I didn’t try this tea at Peet’s, but I did buy it in SLO. I’ve never seen this tea in their shop before, and it wasn’t there with the other teas. This tea was advertised separately; I’m guessing that this is one of their newer teas, based on the fact that this is it’s first review.
This, as the name suggested, had mint in it. However, some mint leaves were whole, and most others were not. The tea leaves were completely whole, and some were rolled. Usually, gunpowder tea is used as the green base, but I do not know if it was Peet’s gunpowder, as I have never tried theirs. I do know that the leaves were dark, like gunpowder tea, and that some (but not all) the leaves were rolled in a similar fashion. It smelled very minty, and refreshing.
The brewed leaves smelled mostly of mint. They unfurled completely in the hot water.
I know Moroccan Mint tea is supposed to be brewed at a higher temperature. I did not add sugar, even though it is customary in Morocco. I do not like sugar in most teas. It smelled completely like mint. Not really any discernible tea scent. It was naturally sweet, and very refreshing. If it weren’t for the briskness at the end from the green tea, it would have tasted very much like brewed peppermint. This tea was good, however it was not the best quality I could have bought of Moroccan Mint.
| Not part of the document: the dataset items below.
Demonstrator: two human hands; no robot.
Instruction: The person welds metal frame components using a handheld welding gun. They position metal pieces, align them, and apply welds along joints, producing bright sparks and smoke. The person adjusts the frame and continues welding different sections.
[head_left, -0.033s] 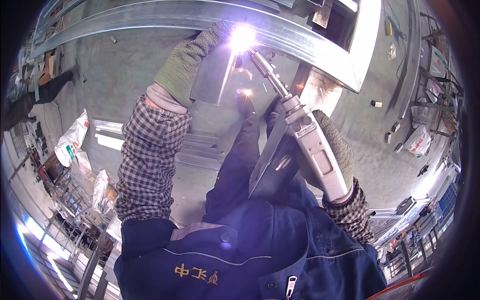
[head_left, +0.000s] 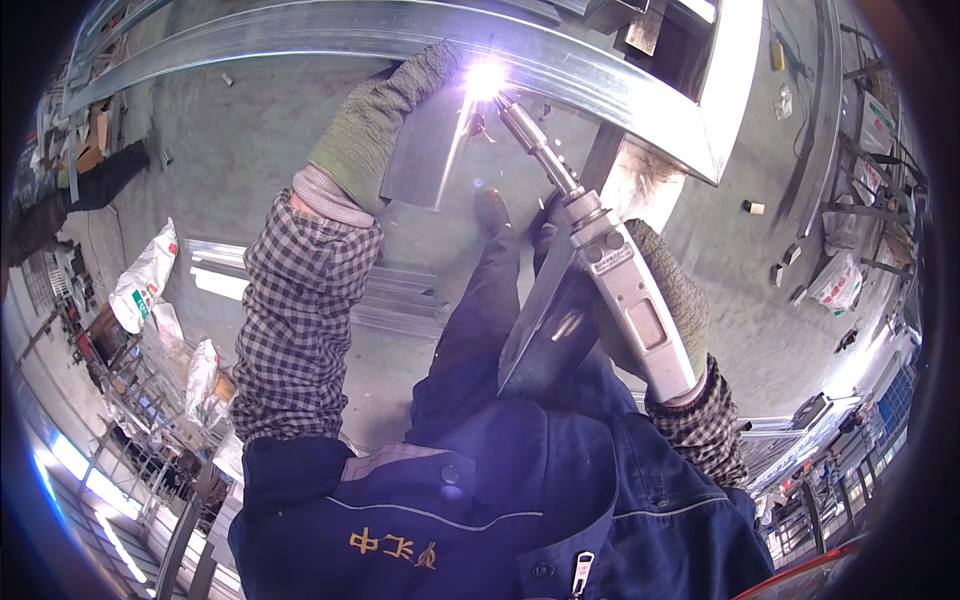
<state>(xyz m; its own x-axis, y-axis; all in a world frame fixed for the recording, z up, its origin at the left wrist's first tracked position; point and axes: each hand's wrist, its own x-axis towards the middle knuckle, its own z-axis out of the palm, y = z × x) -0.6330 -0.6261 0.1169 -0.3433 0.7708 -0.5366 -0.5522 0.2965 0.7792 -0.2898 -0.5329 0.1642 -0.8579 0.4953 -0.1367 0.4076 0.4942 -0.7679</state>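
Note:
My right hand point(head_left: 678, 290), in a greenish work glove, wraps around the grey body of a handheld welding gun point(head_left: 640, 305). The gun slants up and left, its nozzle ending at a glaring bright weld spot on the long silver metal rail point(head_left: 350, 35). Just left of the glare, my left hand point(head_left: 400, 105) wears a matching glove. Its fingers press together at the joint, around the upper end of a short metal profile point(head_left: 425, 160) that meets the rail. Part of the fingertips and the seam are washed out or hidden.
A wide shiny frame piece point(head_left: 730, 80) joins the rail at the right. A flat metal piece point(head_left: 540, 320) slants in front of my legs. Metal strips point(head_left: 390, 295) and white sacks point(head_left: 145, 280) lie on the floor. At the far left, a dark-clothed leg point(head_left: 95, 185) shows.
The sparks under the weld have faded, and the glare is slightly smaller. Both hands and the welding gun stay in nearly the same place.

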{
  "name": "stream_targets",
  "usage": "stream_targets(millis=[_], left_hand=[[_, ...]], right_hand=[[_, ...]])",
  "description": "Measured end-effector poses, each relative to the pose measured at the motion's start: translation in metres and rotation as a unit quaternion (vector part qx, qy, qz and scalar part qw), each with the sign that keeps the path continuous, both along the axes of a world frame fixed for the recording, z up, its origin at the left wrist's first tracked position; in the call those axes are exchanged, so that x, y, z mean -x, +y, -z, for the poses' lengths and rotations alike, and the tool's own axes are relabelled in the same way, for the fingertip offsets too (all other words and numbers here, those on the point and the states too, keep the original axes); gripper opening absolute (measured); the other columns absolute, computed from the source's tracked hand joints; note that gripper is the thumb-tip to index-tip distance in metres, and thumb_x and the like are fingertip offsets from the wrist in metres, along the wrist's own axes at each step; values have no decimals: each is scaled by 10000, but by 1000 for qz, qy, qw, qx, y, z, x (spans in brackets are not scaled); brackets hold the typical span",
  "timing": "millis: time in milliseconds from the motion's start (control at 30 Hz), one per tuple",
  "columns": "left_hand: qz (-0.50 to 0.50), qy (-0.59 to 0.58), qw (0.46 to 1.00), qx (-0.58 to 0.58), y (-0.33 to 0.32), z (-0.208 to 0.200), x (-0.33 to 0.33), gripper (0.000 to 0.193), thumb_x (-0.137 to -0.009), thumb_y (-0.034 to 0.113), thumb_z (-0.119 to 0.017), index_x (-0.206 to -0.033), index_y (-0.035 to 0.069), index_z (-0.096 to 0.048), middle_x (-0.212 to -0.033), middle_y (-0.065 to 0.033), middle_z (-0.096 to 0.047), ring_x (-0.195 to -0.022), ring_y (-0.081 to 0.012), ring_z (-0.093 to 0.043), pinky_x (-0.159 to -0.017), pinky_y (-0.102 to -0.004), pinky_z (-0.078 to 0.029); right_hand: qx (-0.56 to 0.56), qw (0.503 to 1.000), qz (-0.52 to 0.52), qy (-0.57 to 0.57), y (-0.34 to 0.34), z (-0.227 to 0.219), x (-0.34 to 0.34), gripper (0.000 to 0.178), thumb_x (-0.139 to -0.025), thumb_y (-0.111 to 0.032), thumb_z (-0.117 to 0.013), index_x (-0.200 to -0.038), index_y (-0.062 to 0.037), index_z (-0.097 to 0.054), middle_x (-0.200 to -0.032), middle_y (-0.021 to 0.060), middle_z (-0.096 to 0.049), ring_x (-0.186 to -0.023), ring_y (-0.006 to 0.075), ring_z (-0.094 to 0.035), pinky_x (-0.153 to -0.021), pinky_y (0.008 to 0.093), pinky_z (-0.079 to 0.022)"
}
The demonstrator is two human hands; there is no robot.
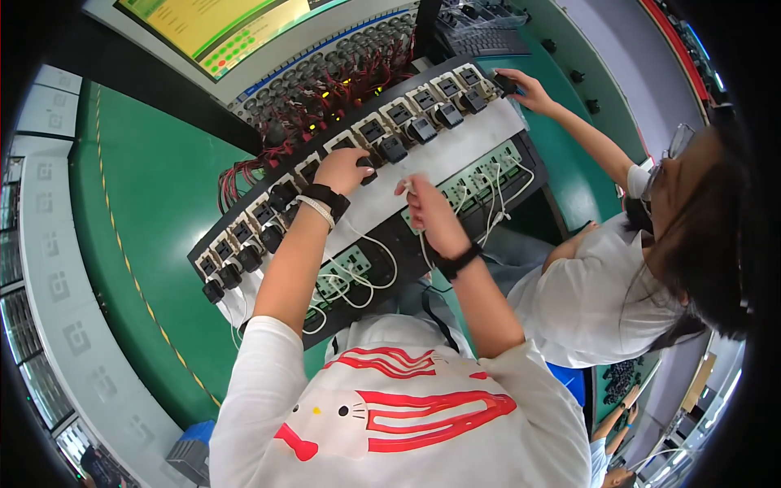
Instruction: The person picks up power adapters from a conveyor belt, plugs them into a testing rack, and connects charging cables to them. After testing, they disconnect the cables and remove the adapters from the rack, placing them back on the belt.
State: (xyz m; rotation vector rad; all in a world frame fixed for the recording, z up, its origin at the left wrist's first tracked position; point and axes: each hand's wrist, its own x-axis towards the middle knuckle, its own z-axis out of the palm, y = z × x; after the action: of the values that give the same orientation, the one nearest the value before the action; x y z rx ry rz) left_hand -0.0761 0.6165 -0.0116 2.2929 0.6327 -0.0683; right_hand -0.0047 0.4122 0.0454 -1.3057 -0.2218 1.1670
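Observation:
My left hand (340, 172) is closed round a black power adapter (368, 169) at the middle of a long row of sockets. My right hand (433, 213) hangs over the pale strip just below, its fingertips pinching the end of a white cable (408, 187). Other black adapters, such as one (393, 148) right of my left hand and one (250, 258) at the lower left, sit along the same row. Green boards with ports (345, 272) lie nearer to me, with white cables looping out of them.
A person (602, 285) on my right reaches to the row's far end, a hand (530, 91) on a black adapter there. Behind the sockets stand bundled red wires (244, 180) and a screen (220, 32). A keyboard (488, 43) lies at the back right.

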Motion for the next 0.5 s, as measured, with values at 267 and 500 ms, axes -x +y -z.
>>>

I’m glad to be the first person reviewing this tea (there still aren’t reviews on their website!). I would recommend having this tea during the summer. It is nice and cooling, and would also be good after a meal.
I had this tea in San Luis Obispo today, on my little Avila Beach trip. I used my “Free Cup of Tea” card to purchase this, even though I still had to pay a small amount.
They brewed the tea for me in a mug, without me being able to see the dry leaves, as they usually do. Luckily, I got to see the dry leaves in a sample jar. They were a light green, with fur on them. Many of these leaves were definitely buds. I did not get to smell them dry. The wet leaves smelled sweet and grassy, but very faint.
The tea yielded a very light, yellow-green liquor. It was very difficult to pick up a discernible scent from the tea, however, I am sure I picked up some floral notes. The taste was also light, but pleasant.
*Note: I am quite sure Peet’s used boiling water for the brewing of this tea. This could have messed with the flavor slightly, so I would like to try this at home in the future.
This is the last tea from my trip to Colorado that I am reviewing. I was told by a worker that this tea is really good.
All of the leaves were either Broken grade, or Fannings (I think teas from two separate regions were used, based on the colors). The colors of the broken leaves and fannings were dark brown, and a more coppery brown. The sweet smell of lavender came through the nice Bergamot scent. The tea smelled really good. After brewing, the leaves pretty much smelled the same. However, they did have a different citrus smell to them as well- this was different than the Bergamot aroma.
The color was a nice reddish-brown, and it smelled very much like lavender. This tea is good. The employee was right, however, I oversteeped it. It tastes similar to other Earl Greys I’ve had, and added lavender to them. Some notes of this tea, like the malt, were more similar to an Assam. But this tea tastes great, despite the lesser-quality leaves.
I wish I would have bought their regular Earl Grey while in Colorado. This stuff is good.